Now let's print out the name argument to read_struct_field:

(rr) set print pretty on
(rr) p name
$2 = {
  data_ptr = 0x5597aeec409f <str17130> "VolumesWorkingDirMountSourceDestinationModeRWPropagationBridgeEndpointIDGateway",
  length = 7
}

This is a raw Rust &str slice, pointing to 7 bytes in a longer string literal. This tells us we're looking at a field named Volumes. Some quick digging around reveals such a field in struct Config:

#[derive(Debug, Clone, RustcEncodable, RustcDecodable)]
#[allow(non_snake_case)]
pub struct Config {  
    pub AttachStderr: bool,
    pub AttachStdin: bool,
    pub AttachStdout: bool,
    // ...
    pub Volumes: HashMap<String, UnspecifiedObject>,
    pub WorkingDir: String,
}

This looks like it might be our culprit! We can change this to:

    pub Volumes: Option<HashMap<String, UnspecifiedObject>>,

…and re-run our program:

$ cargo run --example findports
   Compiling docker v0.0.41 (file:///home/emk/w/src/cage/rust-docker)
    Finished debug [unoptimized + debuginfo] target(s) in 9.72 secs
     Running `target/debug/examples/findports`
/railshello_web_1: 3000/tcp
/railshello_db_1: 5432/tcp

Yay! It works! But this won't be the last time we find this problem, so let's try to improve this error message a bit.

Chaining errors in Rust

We need to look at the code calling rustc_serialize::json::decode and see if we can provide a little bit more context for this error. The relevant code is in a fork of rust-docker and it uses the excellent error-chain library to handle errors:

error_chain! {  
    // Provide wrappers for other libraries' errors.
    foreign_links {
        env::VarError, EnvVar;
        hyper::Error, Hyper;
        io::Error, Io;
        rustc_serialize::json::DecoderError, Json;
    }

    // Define our own errors.
    errors {
        CouldNotConnect(host: String) {
            description("could not connect to Docker")
            display("could not connected to Docker at '{}'", &host)
        }

        // ...
    }
}

error_chain! is a giant macro that generates a bunch of error-handling code at compile time. The foreign_links section, in particular, allows us to automatically convert other libraries' errors into our own docker::Error type.

But rustc_serialize has horrible error messages, so we don't want to be allowed to automatically convert its errors into our own. We want Rust to force us to add useful information. So let's remove this line from the foreign_links block:

rustc_serialize::json::DecoderError, Json;  

…and add a new custom error type to the errors block:

ParseError(wanted: &'static str, input: String) {  
    description("error parsing JSON from Docker")
    display("error parsing JSON for {} from Docker", wanted)
}

Here, &'static str means wanted is a literal string slice, and String means that input is a regular owned string.
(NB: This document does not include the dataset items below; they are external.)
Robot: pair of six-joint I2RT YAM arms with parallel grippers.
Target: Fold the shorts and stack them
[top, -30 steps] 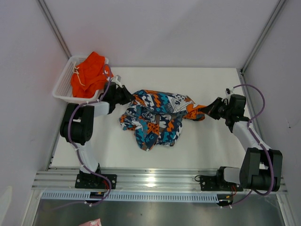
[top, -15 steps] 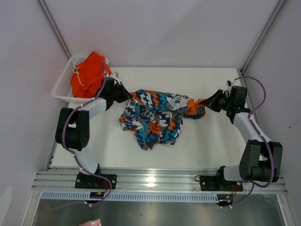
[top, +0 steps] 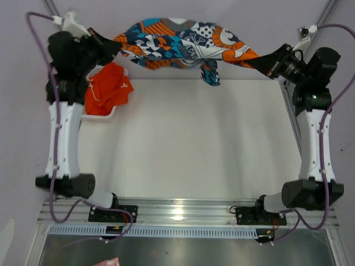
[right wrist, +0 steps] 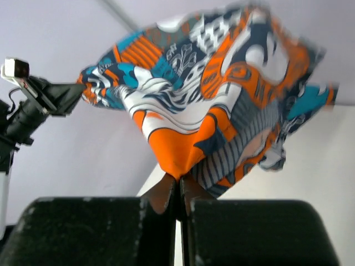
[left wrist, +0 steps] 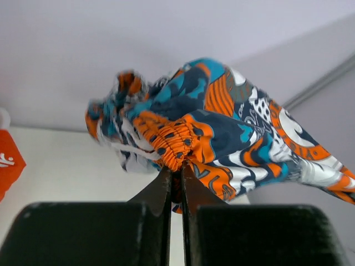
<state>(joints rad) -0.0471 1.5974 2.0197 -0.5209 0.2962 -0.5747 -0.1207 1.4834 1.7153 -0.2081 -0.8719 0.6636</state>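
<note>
The printed shorts point(top: 183, 44), blue, teal, orange and white, hang stretched high above the table between both grippers. My left gripper point(top: 115, 46) is shut on their left end, on the orange elastic waistband point(left wrist: 175, 145). My right gripper point(top: 265, 62) is shut on their right end, an orange corner point(right wrist: 180, 160). The cloth sags a little in the middle. The plain orange shorts point(top: 107, 88) with a white drawstring lie bunched in the white mesh basket point(top: 100, 117) at the back left. In the right wrist view I see the left gripper point(right wrist: 77, 87) at the cloth's far end.
The white table point(top: 188, 144) lies below the raised cloth. Grey walls with metal frame posts point(top: 327, 14) close in the back and sides. The arm bases sit on the metal rail point(top: 177, 213) at the near edge.
Both arms have risen sharply and spread apart, lifting the printed shorts off the table and pulling them out from a crumpled heap into a stretched span.
</note>
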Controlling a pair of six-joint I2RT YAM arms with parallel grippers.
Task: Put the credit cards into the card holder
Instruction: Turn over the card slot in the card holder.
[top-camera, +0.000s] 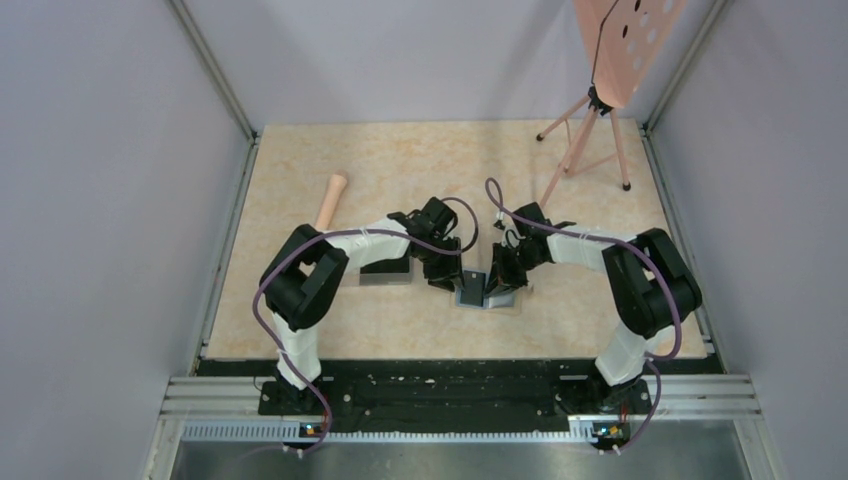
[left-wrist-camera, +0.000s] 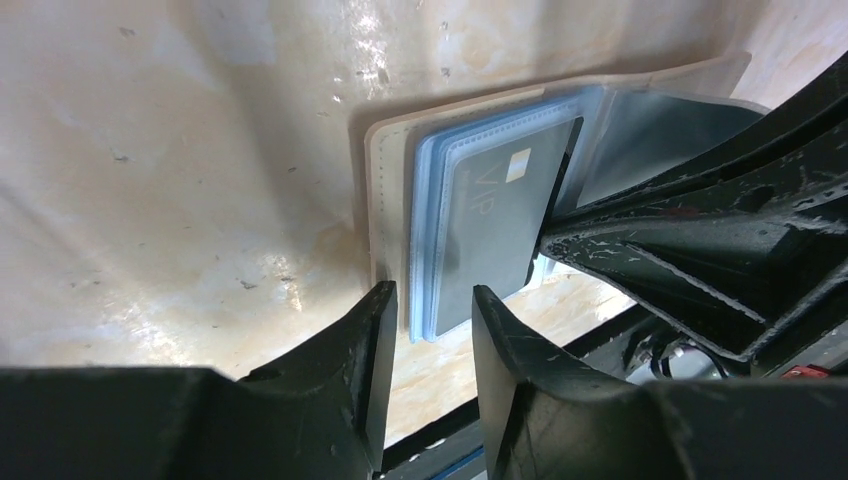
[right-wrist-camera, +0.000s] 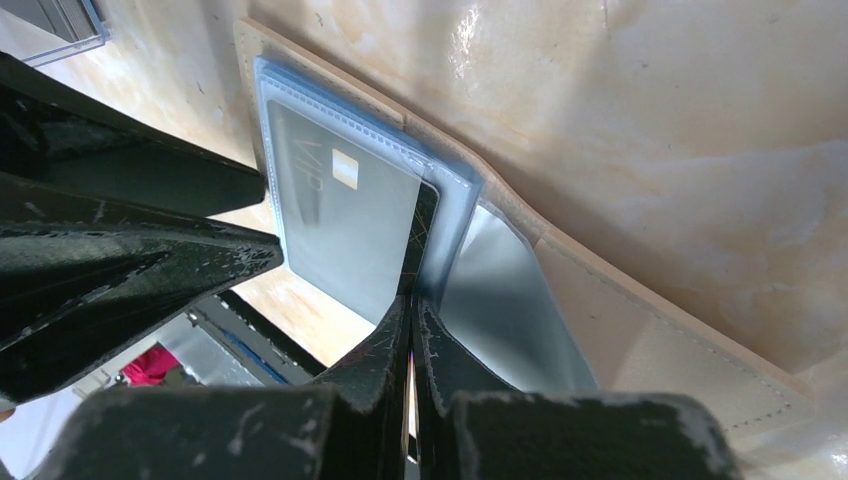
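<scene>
**Right gripper pinches card at open card holder**

Right gripper (right-wrist-camera: 412, 330) is clamped on the edge of a credit card (right-wrist-camera: 345, 230) that sits partly in a clear sleeve of the card holder (right-wrist-camera: 640, 330), which lies open just ahead of it. Left gripper (left-wrist-camera: 430, 330) has fingers apart, straddling the holder's near edge; contact unclear. Marbled beige table (top-camera: 420, 160) sits below, with grey walls around. Beyond the left arm lies a wooden stick (top-camera: 331, 198). A clear box (right-wrist-camera: 60, 25) is cut off at frame corner.

A glossy beige marbled desk (top-camera: 400, 160) sits enclosed by plain pale lavender-grey walls (top-camera: 90, 200) on three sides. At the desk's far right corner stands a pink tripod stand (top-camera: 588, 140) carrying a perforated peach board (top-camera: 625, 40).
</scene>
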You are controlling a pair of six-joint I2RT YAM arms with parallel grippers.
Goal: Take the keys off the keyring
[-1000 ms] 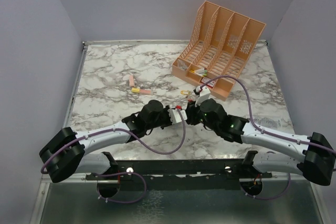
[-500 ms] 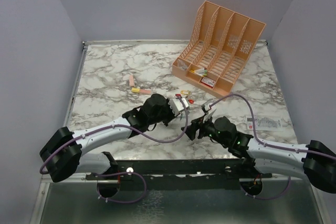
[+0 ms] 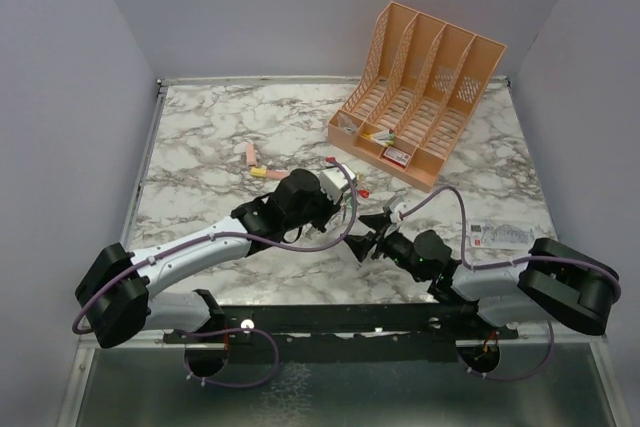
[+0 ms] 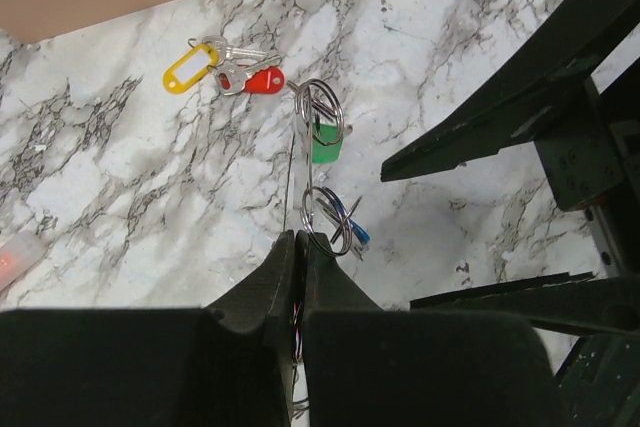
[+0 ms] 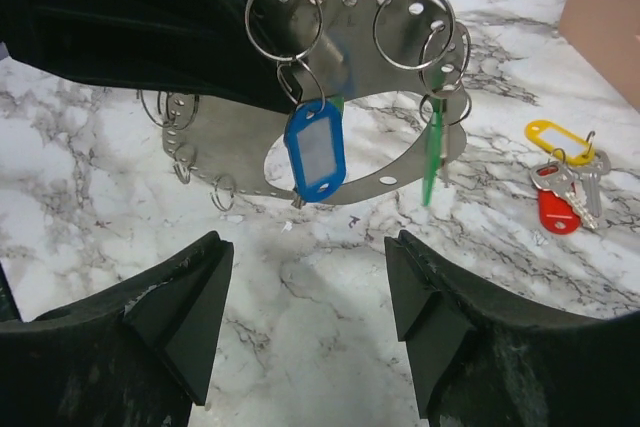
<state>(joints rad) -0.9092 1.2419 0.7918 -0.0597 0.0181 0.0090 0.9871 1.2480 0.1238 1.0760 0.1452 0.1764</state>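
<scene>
Now that the right gripper [image 3: 372,235] has backed off toward the near edge of the bench [image 3: 200,137] (a second ago it was nose to nose with the left gripper [image 3: 338,190] mid-bench), the two stand apart with a gap between them; right jaws are spread wide and hold nothing, plain in the right wrist view; left gripper has shifted a little toward the far side and is pinched tight on the rim of the keyring [image 5: 360,57]; the ring hangs off the bench in that grip, facing the right gripper. Loose keys [image 4: 240,50] with a yellow tag [image 4: 190,65] and a red tag [image 4: 262,79] lie flat on the bench between the held ring and the peach file organiser [image 3: 425,77], not attached to the ring; I read this as a pull-away and reset, some keys off and more to go. Keyring look: flat pale grey metal crescent, holes punched along the rim, wire split rings [image 5: 283,15] threaded through several holes; a blue tag [image 5: 315,152] dangles from one, a green tag [image 5: 433,162] seen edge-on from another; smaller bare rings sit along the lower left rim; can't make out key blades by the blue and green tags; next grab probably goes for one of those two.
</scene>
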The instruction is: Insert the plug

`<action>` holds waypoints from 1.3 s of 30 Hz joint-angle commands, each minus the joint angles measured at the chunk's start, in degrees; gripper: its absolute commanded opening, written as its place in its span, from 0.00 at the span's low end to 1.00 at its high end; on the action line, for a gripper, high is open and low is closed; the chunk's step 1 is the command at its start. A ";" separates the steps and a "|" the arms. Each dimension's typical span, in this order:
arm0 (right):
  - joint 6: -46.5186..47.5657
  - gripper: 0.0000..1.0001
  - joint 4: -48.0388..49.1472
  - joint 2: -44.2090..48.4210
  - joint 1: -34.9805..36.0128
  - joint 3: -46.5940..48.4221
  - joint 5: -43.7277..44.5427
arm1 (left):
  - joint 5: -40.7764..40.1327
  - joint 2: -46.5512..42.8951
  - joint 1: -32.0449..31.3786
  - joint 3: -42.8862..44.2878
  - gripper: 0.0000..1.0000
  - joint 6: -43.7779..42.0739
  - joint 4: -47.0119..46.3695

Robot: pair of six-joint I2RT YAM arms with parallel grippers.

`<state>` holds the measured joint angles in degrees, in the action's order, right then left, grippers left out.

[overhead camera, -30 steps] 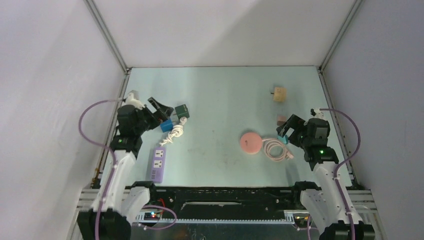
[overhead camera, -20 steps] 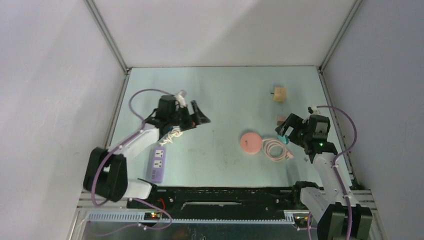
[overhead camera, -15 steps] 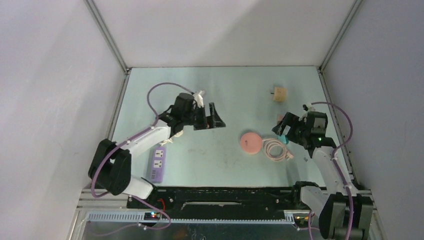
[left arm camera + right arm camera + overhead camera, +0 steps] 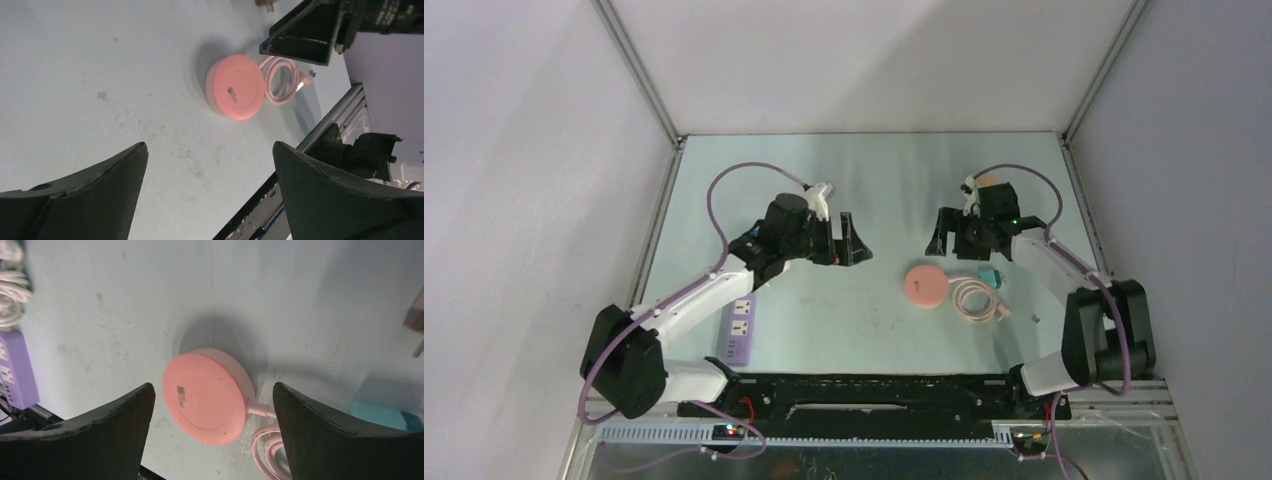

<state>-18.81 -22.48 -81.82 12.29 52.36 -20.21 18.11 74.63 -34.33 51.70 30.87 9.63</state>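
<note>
A purple power strip [image 4: 739, 330] lies near the front left, its far end under my left arm; it also shows in the right wrist view [image 4: 17, 370]. A pink round disc [image 4: 924, 285] with a coiled pink cable [image 4: 979, 298] and a teal plug block [image 4: 990, 277] lies right of centre. My left gripper [image 4: 854, 242] is open and empty above bare table left of the disc [image 4: 235, 86]. My right gripper [image 4: 952, 240] is open and empty just above the disc [image 4: 207, 395]. The blue and green plugs are hidden under my left arm.
A beige block [image 4: 992, 182] peeks out behind my right wrist at the far right. A white coiled cable [image 4: 12, 280] lies beyond the strip. A brownish plug [image 4: 415, 317] sits at the right edge of the right wrist view. Enclosure walls stand on three sides.
My left arm has swung right, from the plugs at the left to the middle. My right arm has swung left and away from the right edge, over the pink disc. Both grippers stay open.
</note>
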 commanded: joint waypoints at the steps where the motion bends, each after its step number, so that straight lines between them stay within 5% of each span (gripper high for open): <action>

We don't display input because it's huge, but we include it in the error so that our caller can log it if desired.

When re-run cargo test, we get the following errors:

error[E0277]: the trait bound `errors::Error: std::convert::From<rustc_serialize::json::DecoderError>` is not satisfied  
   --> src/docker.rs:346:20
    |
346 |         let info = try!(json::decode::<ContainerInfo>(&body));  
    |                    ^^^^^^^^^^^^^^^^^^^^^^^^^^^^^^^^^^^^^^^^^^ trait `errors::Error: std::convert::From<rustc_serialize::json::DecoderError>` not satisfied

This is telling us the we can longer automatically convert rustc_serialize::json::DecoderError into our own Error type. This is exactly what we wanted! Now we need to change:

let info = try!(json::decode::<ContainerInfo>(&body));  

…to:

let info = try!(json::decode::<ContainerInfo>(&body));  
    .chain_err(|| ErrorKind::ParseError("ContainerInfo", body));

This will wrap the json::DecoderError in our new ParseError type, giving us a slighly less awful error message:

Error: error parsing JSON for ContainerInfo from Docker  
ExpectedError("Object", "null")  

I should probably include a link to this blog post in that error message for the next person to hit one of these bugs! Unfortunately, we can't do much better without patching rustc-serialize.

If you maintain Rust code, please try to provide helpful, high-quality error messages with plenty of context. There are some great tools for doing this, but not all libraries use them.